All of the 715 alien worlds are located in multi-planet systems. 95 percent of these planets are smaller than Neptune, which is almost four times the size of Earth.
Four of these exoplanets are less than 2.5 times the size of our planet and orbit in their habitable zones, defined as the range of distance from a star where the surface temperature of an orbiting planet may be suitable for life-giving liquid water.
One of these habitable-zone planets orbits a star half the size and 5 percent as bright as our Sun.
The planet has been dubbed Kepler-296f. It is twice the size of Earth, but the astronomers do not know whether the planet is a gaseous world or it is a water world surrounded by a deep ocean.
To verify these exoplanets, the Kepler team analyzed stars with more than one potential planet, all of which were detected in the first two years of NASA’s Kepler Space telescope’s observations – May 2009 to March 2011.
The scientists used a novel statistical technique called verification by multiplicity, which relies in part on the logic of probability.
NASA’s Kepler observed 150,000 stars and discovered a few thousand of those to have planet candidates. The mission also observed hundreds of stars that have multiple planet candidates. Through a careful study of this sample, the 715 new exoplanets were verified.

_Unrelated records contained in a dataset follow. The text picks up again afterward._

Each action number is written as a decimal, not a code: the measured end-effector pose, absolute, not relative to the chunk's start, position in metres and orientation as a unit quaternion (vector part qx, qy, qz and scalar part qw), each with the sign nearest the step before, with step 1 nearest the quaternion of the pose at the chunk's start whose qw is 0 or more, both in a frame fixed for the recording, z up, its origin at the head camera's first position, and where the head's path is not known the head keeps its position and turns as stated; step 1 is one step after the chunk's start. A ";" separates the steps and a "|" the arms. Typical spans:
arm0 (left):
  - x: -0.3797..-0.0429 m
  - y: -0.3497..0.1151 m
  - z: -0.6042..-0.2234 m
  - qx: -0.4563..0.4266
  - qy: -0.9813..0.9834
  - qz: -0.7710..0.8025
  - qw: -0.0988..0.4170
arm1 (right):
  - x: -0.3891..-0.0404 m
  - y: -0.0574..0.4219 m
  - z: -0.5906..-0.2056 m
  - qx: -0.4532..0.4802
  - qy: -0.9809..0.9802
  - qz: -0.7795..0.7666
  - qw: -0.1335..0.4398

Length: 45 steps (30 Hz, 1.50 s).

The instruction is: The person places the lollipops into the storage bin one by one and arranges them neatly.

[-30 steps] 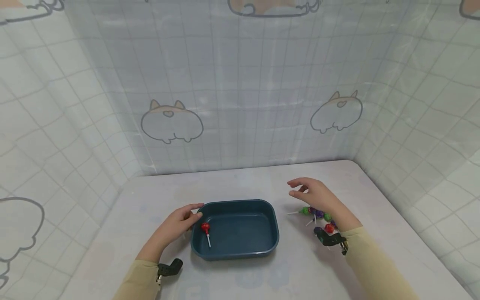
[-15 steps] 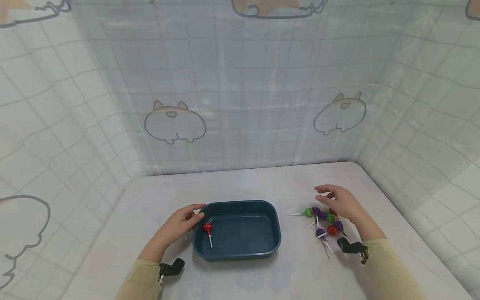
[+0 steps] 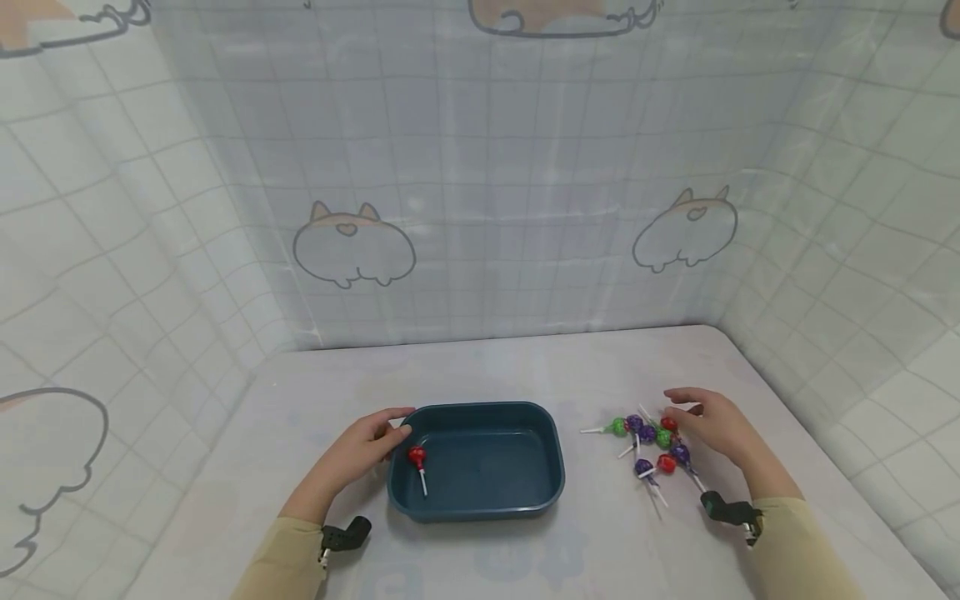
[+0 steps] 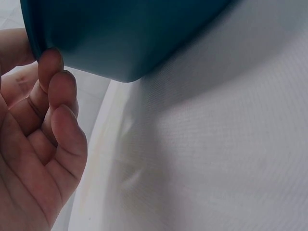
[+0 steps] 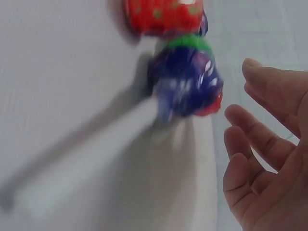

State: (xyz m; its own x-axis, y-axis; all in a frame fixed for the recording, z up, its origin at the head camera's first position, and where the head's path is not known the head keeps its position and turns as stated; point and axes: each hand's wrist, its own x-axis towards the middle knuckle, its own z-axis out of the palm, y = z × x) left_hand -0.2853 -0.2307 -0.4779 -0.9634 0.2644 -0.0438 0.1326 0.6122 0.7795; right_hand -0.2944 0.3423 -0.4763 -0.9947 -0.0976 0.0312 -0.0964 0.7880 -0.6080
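Note:
My left hand pinches the left rim of a dark blue rectangular tray, thumb over the edge and fingers outside; the left wrist view shows the curled fingers at the tray wall. One red lollipop lies inside, its white stick toward the front. At the right, my right hand is just beside a cluster of lollipops, thumb and fingers apart with nothing between them. The cluster includes a red lollipop near the fingertips, a purple lollipop with its stick toward the camera, and green ones.
A white patterned cloth covers the table. Grid-patterned curtains with cartoon drawings stand behind it and at both sides. A black wrist camera sits on the right wrist, low beside the lollipops, and another on the left.
My right hand has moved right and toward me, from above the left end of the lollipop cluster to its right side, uncovering the lollipops. My left hand stays on the tray rim.

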 end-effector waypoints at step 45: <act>-0.286 -0.231 -0.477 0.115 0.892 0.430 0.077 | -0.290 0.344 -0.486 -0.049 0.960 -0.272 0.038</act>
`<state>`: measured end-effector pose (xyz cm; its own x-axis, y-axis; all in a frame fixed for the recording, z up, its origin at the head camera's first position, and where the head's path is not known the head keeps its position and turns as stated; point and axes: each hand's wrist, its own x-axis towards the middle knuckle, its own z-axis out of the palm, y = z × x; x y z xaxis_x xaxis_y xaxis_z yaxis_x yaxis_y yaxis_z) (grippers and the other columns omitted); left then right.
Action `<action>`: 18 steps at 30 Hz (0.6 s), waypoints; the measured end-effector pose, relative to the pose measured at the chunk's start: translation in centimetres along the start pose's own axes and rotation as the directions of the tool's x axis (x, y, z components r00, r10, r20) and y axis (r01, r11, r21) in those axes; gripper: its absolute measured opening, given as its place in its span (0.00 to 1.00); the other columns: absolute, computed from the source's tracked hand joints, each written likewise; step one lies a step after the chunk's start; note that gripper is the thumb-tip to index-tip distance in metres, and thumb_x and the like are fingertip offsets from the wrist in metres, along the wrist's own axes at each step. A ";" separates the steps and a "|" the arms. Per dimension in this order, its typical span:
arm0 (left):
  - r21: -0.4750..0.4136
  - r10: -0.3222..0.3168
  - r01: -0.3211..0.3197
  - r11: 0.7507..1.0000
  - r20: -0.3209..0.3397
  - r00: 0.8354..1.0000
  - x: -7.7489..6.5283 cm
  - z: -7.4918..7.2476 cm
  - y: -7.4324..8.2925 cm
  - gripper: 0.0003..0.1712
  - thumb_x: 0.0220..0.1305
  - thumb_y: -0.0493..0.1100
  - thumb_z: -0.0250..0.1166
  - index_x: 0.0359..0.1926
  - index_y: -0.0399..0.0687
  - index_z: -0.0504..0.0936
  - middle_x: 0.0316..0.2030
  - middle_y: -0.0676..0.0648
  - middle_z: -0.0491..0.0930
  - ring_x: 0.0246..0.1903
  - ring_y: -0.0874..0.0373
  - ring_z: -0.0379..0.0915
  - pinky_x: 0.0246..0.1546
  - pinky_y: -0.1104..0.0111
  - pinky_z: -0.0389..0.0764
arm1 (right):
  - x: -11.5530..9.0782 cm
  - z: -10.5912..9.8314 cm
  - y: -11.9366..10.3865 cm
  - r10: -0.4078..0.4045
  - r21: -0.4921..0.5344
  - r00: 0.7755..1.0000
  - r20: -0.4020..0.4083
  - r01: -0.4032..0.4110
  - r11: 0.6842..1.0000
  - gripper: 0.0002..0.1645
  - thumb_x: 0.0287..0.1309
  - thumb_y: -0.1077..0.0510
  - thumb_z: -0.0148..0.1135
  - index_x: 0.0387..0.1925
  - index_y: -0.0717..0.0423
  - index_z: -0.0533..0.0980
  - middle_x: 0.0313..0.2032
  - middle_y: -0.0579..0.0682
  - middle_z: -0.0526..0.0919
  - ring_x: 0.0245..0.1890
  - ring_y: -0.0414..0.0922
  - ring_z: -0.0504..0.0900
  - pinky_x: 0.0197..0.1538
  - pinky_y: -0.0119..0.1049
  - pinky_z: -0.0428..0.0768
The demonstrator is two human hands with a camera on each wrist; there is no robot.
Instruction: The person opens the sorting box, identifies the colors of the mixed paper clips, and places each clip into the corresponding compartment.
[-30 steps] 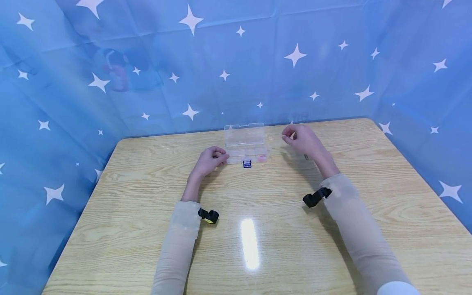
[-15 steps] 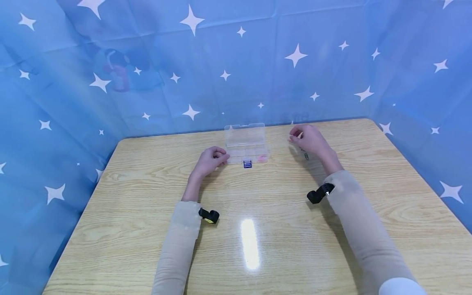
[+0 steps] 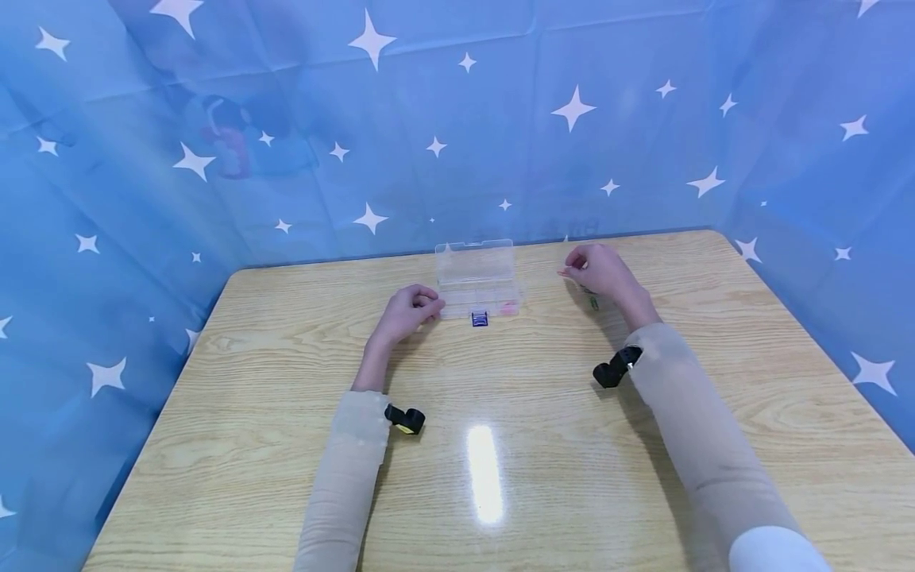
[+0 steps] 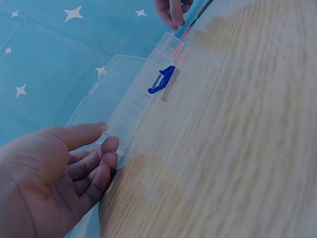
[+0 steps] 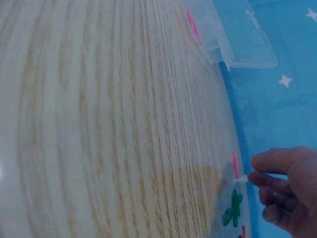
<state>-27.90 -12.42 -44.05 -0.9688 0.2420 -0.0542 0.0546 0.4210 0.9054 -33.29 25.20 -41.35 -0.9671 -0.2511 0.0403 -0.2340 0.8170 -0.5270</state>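
Note:
A clear plastic compartment box [image 3: 457, 311] stands toward the table's back with its lid [image 3: 475, 262] raised and a blue latch [image 3: 480, 318] at its front. My left hand [image 3: 409, 311] holds the box's left end, thumb on top and fingers curled below. Something pink [image 3: 508, 307] lies in the box's right compartment. To the right of the box, my right hand [image 3: 604, 274] is low near the table, thumb and index finger close together. A pink strip [image 5: 235, 166] and a small white piece [image 5: 241, 178] are right at those fingertips; I cannot tell whether they are gripped.
Green clip-like pieces [image 5: 234, 208] lie under and beside my right hand, with a red piece [image 5: 243, 231] near them. The wooden table [image 3: 457, 381] ends at the back against a blue curtain [image 3: 457, 119] with white stars.
My right hand has moved a little right, away from the box, and then stays near the small pieces. A pink strip now shows at its fingertips. My left hand keeps its place.

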 end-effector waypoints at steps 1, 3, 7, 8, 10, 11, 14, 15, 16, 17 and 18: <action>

“Four years ago, Kepler began a string of announcements of first hundreds, then thousands, of planet candidates –but they were only candidate worlds,” said Dr Jack Lissauer from NASA’s Ames Research Center in Moffett Field, who is a co-author if two papers accepted for publication in the Astrophysical Journal (paper #1 and paper #2).
“We’ve now developed a process to verify multiple planet candidates in bulk to deliver planets wholesale, and have used it to unveil a veritable bonanza of new worlds.”
Co-author Dr Jason Rowe from the SETI Institute in Mountain View said: “from this study we learn planets in these multi-systems are small and their orbits are flat and circular – resembling pancakes – not your classical view of an atom.”
“The more we explore the more we find familiar traces of ourselves amongst the stars that remind us of home.”
This discovery brings the confirmed count of planets outside our solar system to nearly 1,700.
“As we continue to reach toward the stars, each discovery brings us one step closer to a more accurate understanding of our place in the galaxy,” the astronomers said.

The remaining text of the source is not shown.